In: Economics
Each of the following describes the situation currently faced by a perfectly competitive firm. In each situation, determine the firm's profit and whether the firm is maximizing profit. If the firm is not maximizing profit, determine how the firm must respond to increase its profit.
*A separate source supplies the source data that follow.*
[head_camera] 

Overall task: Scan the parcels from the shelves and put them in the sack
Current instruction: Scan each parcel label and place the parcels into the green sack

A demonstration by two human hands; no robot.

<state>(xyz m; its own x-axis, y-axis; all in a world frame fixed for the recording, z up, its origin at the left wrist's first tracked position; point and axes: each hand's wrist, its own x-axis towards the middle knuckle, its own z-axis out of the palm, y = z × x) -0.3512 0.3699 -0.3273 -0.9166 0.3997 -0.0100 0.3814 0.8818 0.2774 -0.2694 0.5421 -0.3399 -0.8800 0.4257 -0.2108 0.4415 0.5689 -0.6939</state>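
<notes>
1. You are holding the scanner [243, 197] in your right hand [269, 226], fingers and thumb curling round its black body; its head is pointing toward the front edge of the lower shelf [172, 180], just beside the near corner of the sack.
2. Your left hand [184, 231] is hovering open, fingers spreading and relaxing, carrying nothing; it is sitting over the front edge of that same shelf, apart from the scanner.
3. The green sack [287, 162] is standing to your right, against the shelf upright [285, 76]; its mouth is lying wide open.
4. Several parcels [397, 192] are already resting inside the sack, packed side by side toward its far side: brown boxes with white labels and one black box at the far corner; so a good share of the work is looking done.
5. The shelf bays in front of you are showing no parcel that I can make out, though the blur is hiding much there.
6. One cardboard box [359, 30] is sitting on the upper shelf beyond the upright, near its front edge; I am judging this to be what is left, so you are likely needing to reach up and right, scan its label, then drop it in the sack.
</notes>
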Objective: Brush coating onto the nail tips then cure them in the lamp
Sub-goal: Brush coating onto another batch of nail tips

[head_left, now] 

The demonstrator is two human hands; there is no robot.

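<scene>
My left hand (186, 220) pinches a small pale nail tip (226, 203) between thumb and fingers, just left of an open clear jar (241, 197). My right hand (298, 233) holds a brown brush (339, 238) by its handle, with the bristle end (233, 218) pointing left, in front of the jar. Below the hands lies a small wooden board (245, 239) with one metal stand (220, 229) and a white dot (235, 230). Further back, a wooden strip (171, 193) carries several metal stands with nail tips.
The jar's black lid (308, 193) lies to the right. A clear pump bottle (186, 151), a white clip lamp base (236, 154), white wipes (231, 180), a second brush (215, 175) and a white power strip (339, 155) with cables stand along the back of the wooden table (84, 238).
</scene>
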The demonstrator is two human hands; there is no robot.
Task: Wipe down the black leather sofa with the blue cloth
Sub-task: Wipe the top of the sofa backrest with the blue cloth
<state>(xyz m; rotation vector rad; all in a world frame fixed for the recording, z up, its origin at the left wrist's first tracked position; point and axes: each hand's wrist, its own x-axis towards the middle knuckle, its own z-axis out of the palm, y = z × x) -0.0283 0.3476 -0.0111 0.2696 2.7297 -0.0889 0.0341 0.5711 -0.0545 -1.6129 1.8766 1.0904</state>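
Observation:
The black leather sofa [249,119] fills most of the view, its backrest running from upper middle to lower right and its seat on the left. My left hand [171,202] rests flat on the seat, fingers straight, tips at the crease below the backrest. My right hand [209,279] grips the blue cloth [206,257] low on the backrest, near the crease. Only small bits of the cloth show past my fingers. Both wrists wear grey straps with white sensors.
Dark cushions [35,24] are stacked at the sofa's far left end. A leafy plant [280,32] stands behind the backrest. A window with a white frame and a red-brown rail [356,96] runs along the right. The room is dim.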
a. P=$5, Q=500, TVC = $1500, AFC = $1, MC=AVC
b. AR = $10, Q=100, TC = $2000, TVC=$1500, MC = $10
(a)
TVC = $1,500
Q = 500
AVC = TVC/Q = 1,500/500 = 3
AVC = MC
So,
MC = $3
A perfectly competitive firm maximizes profit when it produce that level of output corresponding to which price equals marginal cost.
In given case,
P = $5
MC = $3
So, in given case, at current level of output, price is not equal MC.
Thus,
The firm is not maximizing profit.
As price is greater than the marginal cost, firm should increase production.
Thus,
The firm should increase production to increase profit.
AFC = $1
TFC = AFC * Q = $1 * 500 = $500
TVC = $1,500
TC = TFC + TVC = $500 + $1,500 = $2,000
TR = P * Q = $5 * 500 = $2,500
Calculate Profit -
Profit = TR - TC = $2,500 - $2,000 = $500
Thus,
The firm's profit is $500.
(b)
AR = $10
AR always equals price.
So,
Price, P = $10
MC = $10
A perfectly competitive firm maximizes profit when it produce that level of output corresponding to which price equals marginal cost.
In given case,
P = MC
Thus,
The firm is maximizing profit.
TR = P * Q = $10 * 100 = $1,000
TC = $2,000
Calculate profit -
Profit = TR - TC = $1,000 - $2,000 = -$1,000
Thus,
The firm's profit is -$1,000.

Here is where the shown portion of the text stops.